Por operação, entendemos o modo de execução de uma ação. A operação é o conteúdo indispensável de toda a ação, mas não se identifica com a ação. Uma só e mesma ação pode realizar-se por meio de operações diferentes, e, inversamente, ações diferentes podem ser realizadas pelas mesmas operações. Isso explica-se pelo fato de que enquanto uma ação é determinada pelo seu fim, uma operação depende das condições em que é dado este fim. (pp. 303-304)

Leontiev (ibid.) exemplifica essa questão com a situação de uma pessoa que precisa memorizar um poema. Sua ação será memorizá-lo ativamente. Entretanto, como fazê-lo? Se o indivíduo está em casa, pode copiar o texto várias vezes, mas, se está andando pela rua, será necessário repetir o conteúdo do poema internamente. Em ambos os casos, a ação será a memorização, entretanto, os modos de execução dessa ação, ou seja, as operações serão diferentes, dependendo justamente das condições em que a ação é realizada.

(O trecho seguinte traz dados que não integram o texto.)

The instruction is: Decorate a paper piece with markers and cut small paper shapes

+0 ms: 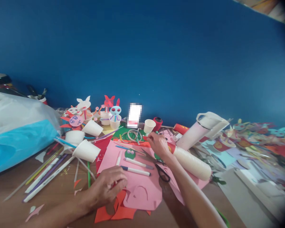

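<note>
My left hand is above the left edge of the pink paper, fingers curled, with a bit of red at its fingertips. My right hand reaches toward the back of the pink paper, its fingers pinched near a small red piece. Two white markers lie between the hands, near a green circle with a drawn face. Black-handled scissors rest beside my right forearm. Orange paper scraps lie under the pink sheet's front edge.
Paper cups and paper rabbit figures stand or lie at the back left. A long cup stack and a white jug are right of my right hand. A plastic bag fills the far left. Behind is a blue wall.
</note>
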### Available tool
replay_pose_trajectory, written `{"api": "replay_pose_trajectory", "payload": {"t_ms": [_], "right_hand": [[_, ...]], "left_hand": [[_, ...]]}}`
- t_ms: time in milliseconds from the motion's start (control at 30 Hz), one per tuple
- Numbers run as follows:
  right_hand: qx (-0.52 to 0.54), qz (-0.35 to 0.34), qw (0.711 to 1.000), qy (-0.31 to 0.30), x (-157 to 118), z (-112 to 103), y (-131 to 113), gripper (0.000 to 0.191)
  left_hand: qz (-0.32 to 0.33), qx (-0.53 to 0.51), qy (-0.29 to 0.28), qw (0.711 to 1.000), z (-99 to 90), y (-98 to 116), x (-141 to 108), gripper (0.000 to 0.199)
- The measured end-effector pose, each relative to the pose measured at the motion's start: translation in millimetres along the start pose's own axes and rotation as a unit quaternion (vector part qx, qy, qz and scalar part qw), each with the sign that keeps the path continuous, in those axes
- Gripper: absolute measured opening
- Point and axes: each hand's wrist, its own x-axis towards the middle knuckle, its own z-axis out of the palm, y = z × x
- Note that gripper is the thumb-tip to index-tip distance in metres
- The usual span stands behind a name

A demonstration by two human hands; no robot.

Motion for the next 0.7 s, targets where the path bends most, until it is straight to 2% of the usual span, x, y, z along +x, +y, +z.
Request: {"api": "replay_pose_trajectory", "payload": {"t_ms": [100,200,267,433,567,633,700], "right_hand": [[0.058,0.010,0.998,0.026,-12,-7,-10,0.010],[0.126,0.008,0.992,0.018,-36,-4,-34,0.013],[0.268,0.011,0.963,-0.026,-53,2,-52,0.010],[0.392,0.030,0.915,-0.094,-79,9,-81,0.005],[0.462,0.059,0.881,-0.084,-81,14,-88,0.006],[0.490,0.073,0.865,-0.084,-82,19,-91,0.007],[0.487,0.068,0.865,-0.104,-82,21,-90,0.009]], "left_hand": [[-0.085,-0.052,0.020,0.995,-0.2,-3,2,0.022],[-0.169,-0.116,0.033,0.978,1.3,-4,4,0.021],[-0.209,-0.171,0.049,0.962,2.9,-5,6,0.023],[-0.245,-0.248,0.100,0.932,7.5,-11,6,0.022],[-0.247,-0.302,0.148,0.909,7.5,-13,8,0.019],[-0.257,-0.329,0.145,0.897,6.4,-13,9,0.020],[-0.275,-0.339,0.122,0.891,5.3,-13,10,0.021]]}}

Toda ação consciente, para se concretizar, necessita de um conjunto de operações que, anteriormente, foram ações. Em outra passagem, Leontiev (ibid.) afirma que chamamos de operação "a fusão de diferentes ações parciais numa ação única que constitui a sua transformação em operações" (p. 103). Como exemplo, podemos citar o ato de escrever. Podemos dizer que no início da apropriação da linguagem escrita, a atividade da criança consistia em uma soma de ações não automatizadas, ou seja, exigindo a constante mediação da consciência para a reprodução de cada uma das letras. Mediante a prática, o treinamento, elas se converteram em operações, tornando-se automatizadas, e dispensando, portanto, essa constante mediação da consciência.

Depois de esclarecidos os conceitos fundamentais utilizados por Leontiev (1975, 1978), apresentaremos a discussão do autor acerca de como deve ser organizado o ensino, visando a efetiva apropriação do conhecimento. Trata-se aqui da questão da formação, no aluno, da consciência de qual seja o objeto de conhecimento para o qual se dirige sua atividade de estudo, bem como da consciência dos motivos e dos fins dessa atividade.

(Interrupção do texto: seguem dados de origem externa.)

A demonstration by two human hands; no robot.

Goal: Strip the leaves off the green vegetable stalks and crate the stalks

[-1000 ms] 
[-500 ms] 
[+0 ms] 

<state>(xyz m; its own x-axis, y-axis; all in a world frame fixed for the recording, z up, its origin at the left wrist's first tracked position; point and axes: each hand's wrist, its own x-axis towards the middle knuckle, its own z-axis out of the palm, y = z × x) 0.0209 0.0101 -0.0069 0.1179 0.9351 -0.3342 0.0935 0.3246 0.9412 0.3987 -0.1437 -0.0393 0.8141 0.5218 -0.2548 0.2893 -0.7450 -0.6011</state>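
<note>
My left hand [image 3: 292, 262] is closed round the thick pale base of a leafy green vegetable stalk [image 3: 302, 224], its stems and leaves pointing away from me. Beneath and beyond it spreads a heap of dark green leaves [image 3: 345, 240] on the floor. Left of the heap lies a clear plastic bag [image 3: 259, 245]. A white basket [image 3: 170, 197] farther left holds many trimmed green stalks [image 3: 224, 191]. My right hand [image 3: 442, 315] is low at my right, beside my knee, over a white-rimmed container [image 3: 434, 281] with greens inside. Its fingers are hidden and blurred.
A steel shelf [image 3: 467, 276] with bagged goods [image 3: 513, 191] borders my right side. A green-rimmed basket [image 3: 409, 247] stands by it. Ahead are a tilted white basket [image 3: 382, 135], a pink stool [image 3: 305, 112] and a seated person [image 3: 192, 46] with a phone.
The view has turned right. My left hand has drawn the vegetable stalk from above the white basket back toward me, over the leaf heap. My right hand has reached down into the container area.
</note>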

O autor afirma que, para que haja a aprendizagem consciente, é fundamental que a criança mantenha a atenção dirigida na atividade proposta. Porém, isso não é suficiente para que a aprendizagem se processe a contento. Leontiev (1975) comprova tal afirmação com o exemplo de um aluno que deve aprender ortografia. Buscando assegurar a realização consciente dessa atividade, é solicitado que a criança execute-a da seguinte forma: leia uma adivinhação, adivinhe-a, desenhe o adivinhado e escreva debaixo do desenho o texto da adivinhação. A justificativa de tal procedimento é a de que, em princípio, o aluno deve tomar consciência do sentido da adivinhação, assim como da significação das palavras utilizadas na sentença, pois de outro modo não seria possível resolver a adivinhação. Em seguida, deve conscientizar também o conteúdo adivinhado, para poder representá-lo na forma de um desenho.

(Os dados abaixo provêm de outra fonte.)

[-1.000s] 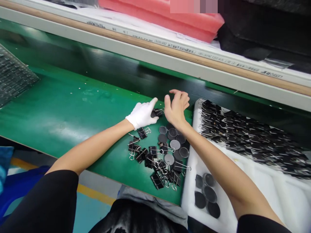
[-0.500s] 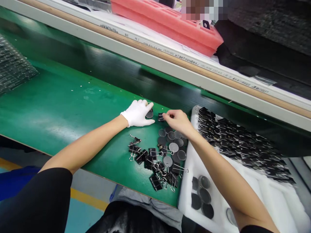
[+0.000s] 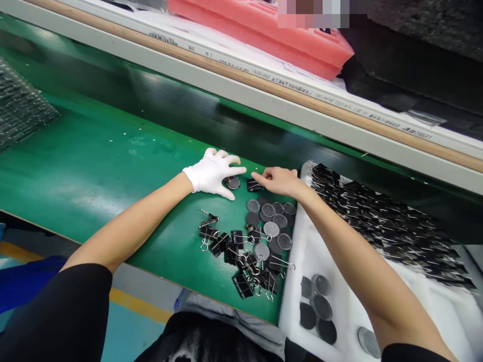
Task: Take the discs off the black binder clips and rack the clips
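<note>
My left hand (image 3: 214, 172), in a white glove, is open with its fingers spread. Under and beside its fingers lies a round dark disc (image 3: 233, 182), partly covered by the glove. My bare right hand (image 3: 277, 181) is just to the right, a digit stretched out above a black binder clip (image 3: 254, 185); its other fingers are curled and partly hidden. That clip rests by the hand, apparently not pinched. Nearer to me are a group of round grey and black discs (image 3: 279, 220) and a heap of black binder clips (image 3: 243, 285) with wire handles.
At the right stands a white foam tray (image 3: 292, 296) with rows of binder clips (image 3: 373, 216) and several discs (image 3: 321, 306). Stacked clear trays (image 3: 22, 108) sit at the far left of the green table (image 3: 94, 166). A rail (image 3: 226, 60) runs behind, with pink foam (image 3: 264, 32) beyond it.
My left hand has shifted slightly left and spread its fingers, showing more of the disc. My right hand's digit has lifted off the binder clip, which sits slightly farther right.
</note>
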`<action>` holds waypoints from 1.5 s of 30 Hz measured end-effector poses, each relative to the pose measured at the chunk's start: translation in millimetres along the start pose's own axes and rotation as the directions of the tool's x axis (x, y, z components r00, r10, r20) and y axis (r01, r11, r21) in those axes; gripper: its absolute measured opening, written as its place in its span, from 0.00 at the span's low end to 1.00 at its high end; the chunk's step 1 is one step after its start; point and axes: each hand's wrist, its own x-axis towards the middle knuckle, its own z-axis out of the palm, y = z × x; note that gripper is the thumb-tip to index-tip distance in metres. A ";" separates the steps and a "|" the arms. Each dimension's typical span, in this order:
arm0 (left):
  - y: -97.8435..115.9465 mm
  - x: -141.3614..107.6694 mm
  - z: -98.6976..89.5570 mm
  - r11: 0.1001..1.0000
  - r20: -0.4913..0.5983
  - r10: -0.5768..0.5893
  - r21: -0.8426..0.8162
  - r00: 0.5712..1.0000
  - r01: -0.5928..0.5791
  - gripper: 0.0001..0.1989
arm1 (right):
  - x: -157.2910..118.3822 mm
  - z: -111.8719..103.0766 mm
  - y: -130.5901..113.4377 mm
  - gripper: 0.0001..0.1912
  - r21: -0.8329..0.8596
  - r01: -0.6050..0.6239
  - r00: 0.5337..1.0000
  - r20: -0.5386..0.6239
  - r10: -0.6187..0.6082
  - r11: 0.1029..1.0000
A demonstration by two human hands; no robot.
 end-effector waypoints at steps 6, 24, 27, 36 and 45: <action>1.4 8.0 12.7 0.993 0.102 -0.094 -0.064 0.990 0.101 0.29 | 19.8 6.0 -14.6 0.30 0.225 -0.035 0.960 -0.264 0.096 0.974; 19.7 12.2 15.5 0.976 0.107 -0.164 -0.124 0.981 0.177 0.28 | 38.1 47.6 -20.3 0.33 0.362 -0.151 0.926 -0.274 0.260 0.920; 22.9 12.8 15.3 0.974 0.113 -0.167 -0.136 0.979 0.182 0.28 | 40.8 53.5 -14.4 0.32 0.374 -0.114 0.912 -0.328 0.246 0.921; 34.3 21.2 15.6 0.973 0.130 -0.163 -0.145 0.978 0.181 0.30 | 43.5 61.9 -9.1 0.36 0.307 -0.115 0.892 -0.387 0.235 0.945; 39.9 27.9 17.7 0.968 0.144 -0.159 -0.173 0.977 0.183 0.30 | 43.4 61.5 -6.1 0.33 0.306 -0.114 0.892 -0.387 0.232 0.945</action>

Diante de tal argumentação, Leontiev chama a atenção para a seguinte questão: afinal, em que consistia a tarefa proposta, qual era seu objetivo, o que visava? Por certo, não se tratava de ensinar a criança a adivinhar nem a desenhar, mas sim que, com a atividade proposta pelo professor, a criança aprenda ortografia. Porém, o exercício dado termina por favorecer a conscientização de outras questões, auxiliando muito pouco no domínio consciente de uma escrita correta.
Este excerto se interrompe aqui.